Nim to Python Interoperability Skill

This skill covers the main approaches for integrating Nim with Python: nimpy (call Python from Nim and export Nim to Python), nimporter (package Nim as Python modules), and cffi/ctypes (call Nim from Python).

Overview

There are two primary integration directions:

  1. Nim → Python: Use nimpy to call Python libraries from Nim code
  2. Python → Nim: Use nimpy with {.exportpy.} to expose Nim functions to Python, or use nimporter for packaging

Common use cases:

  • Extending Nim with Python scientific computing (Scipy, Numpy)
  • Adding scripting capability to Nim applications
  • Speeding up Python code by rewriting hot paths in Nim
  • Packaging Nim modules for Python distribution

nimpy: Calling Python from Nim

nimpy allows calling Python code and libraries directly from Nim. It provides ABI compatibility - compiled modules don't depend on a particular Python version.

Basic Usage

import nimpy

let os = pyImport("os")
echo "Current dir is: ", os.getcwd().to(string)

# sum(range(1, 5))
let py = pyBuiltinsModule()
let s = py.sum(py.range(0, 5)).to(int)
assert s == 10

Type Conversion

  • Nim → Python: Automatic via Nimpy templates
  • Python → Nim: Manual conversion using .to(T) API
let np = pyImport("numpy")
let arr = np.array(@[1.0, 2.0, 3.0].toNdArray)
discard py.print(arr)

nimpy: Exporting Nim to Python

nimpy can export Nim functions as a Python module. This is how you create Python extensions in Nim.

Basic Export

# mymodule.nim - filename MUST match the module name
import nimpy

proc greet*(name: string): string {.exportpy.} =
  return "Hello, " & name & "!"

Compilation

# Windows:
nim c --app:lib --out:mymodule.pyd --threads:on --tlsEmulation:off --passL:-static mymodule

# Linux/macOS:
nim c --app:lib --out:mymodule.so --threads:on mymodule

Using from Python

# test.py
import mymodule
assert mymodule.greet("world") == "Hello, world!"
assert mymodule.greet(name="world") == "Hello, world!"

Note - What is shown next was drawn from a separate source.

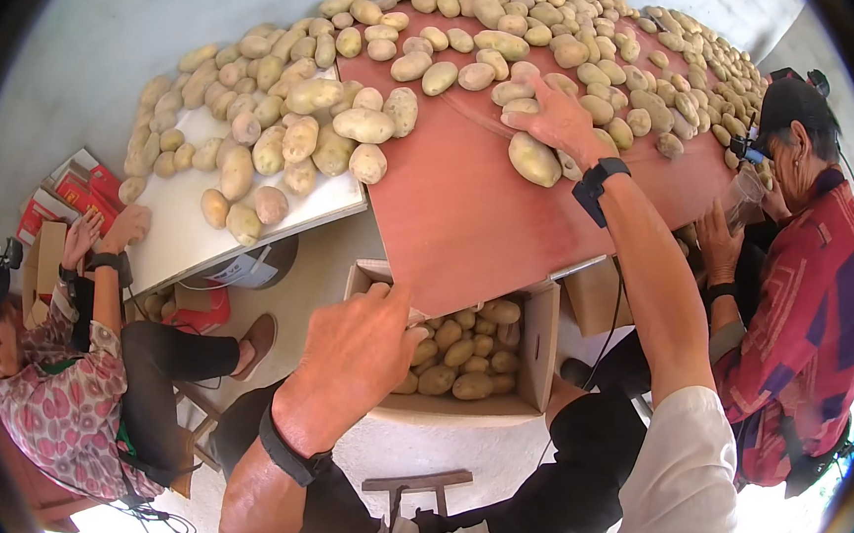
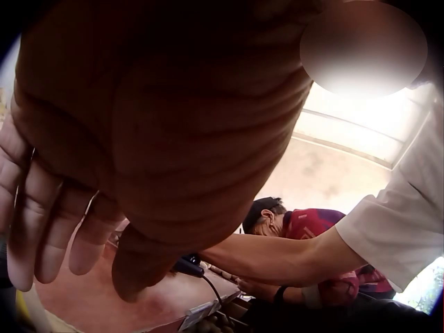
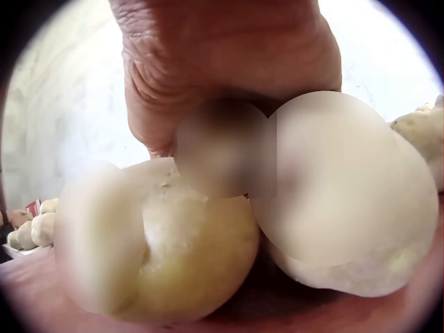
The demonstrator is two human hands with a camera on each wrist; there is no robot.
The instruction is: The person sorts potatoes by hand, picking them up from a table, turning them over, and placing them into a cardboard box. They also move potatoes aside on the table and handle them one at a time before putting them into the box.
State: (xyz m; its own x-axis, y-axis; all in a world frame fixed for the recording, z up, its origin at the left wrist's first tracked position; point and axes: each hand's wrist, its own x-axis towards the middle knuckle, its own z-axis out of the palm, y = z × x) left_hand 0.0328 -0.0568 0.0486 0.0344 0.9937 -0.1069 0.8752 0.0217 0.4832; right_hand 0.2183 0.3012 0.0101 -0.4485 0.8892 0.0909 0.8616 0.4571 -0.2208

Returning Complex Types (Tables, JsonNode)

nimpy supports returning Nim complex types that Python can use:

import nimpy, tables, json

proc getTable*(): Table[string, int] {.exportpy.} =
  result = {"Hello": 0, "SomeKey": 10}.toTable

proc getJsonAsDict*(): JsonNode {.exportpy.} =
  result = %*{
    "SomeKey": 1.0,
    "Another": 5,
    "Foo": [1, 2, 3.5, {"InArray": 5}],
    "Bar": {"Nested": "Value"}
  }
import mymodule

# Table becomes dict
table = mymodule.getTable()
assert table["Hello"] == 0
assert table["SomeKey"] == 10

# JsonNode becomes dict
json_obj = mymodule.getJsonAsDict()
assert json_obj["SomeKey"] == 1.0
assert json_obj["Foo"] == [1, 2, 3.5, {"InArray": 5}]

Type Mapping for Exports

Nim Type Python Type
int int
float float
string str
seq[T] list
tuple tuple
bool bool
Table[K, V] dict
JsonNode dict
ref object of PyNimObjectExperimental Python class

Exporting Nim Types as Python Classes (Experimental)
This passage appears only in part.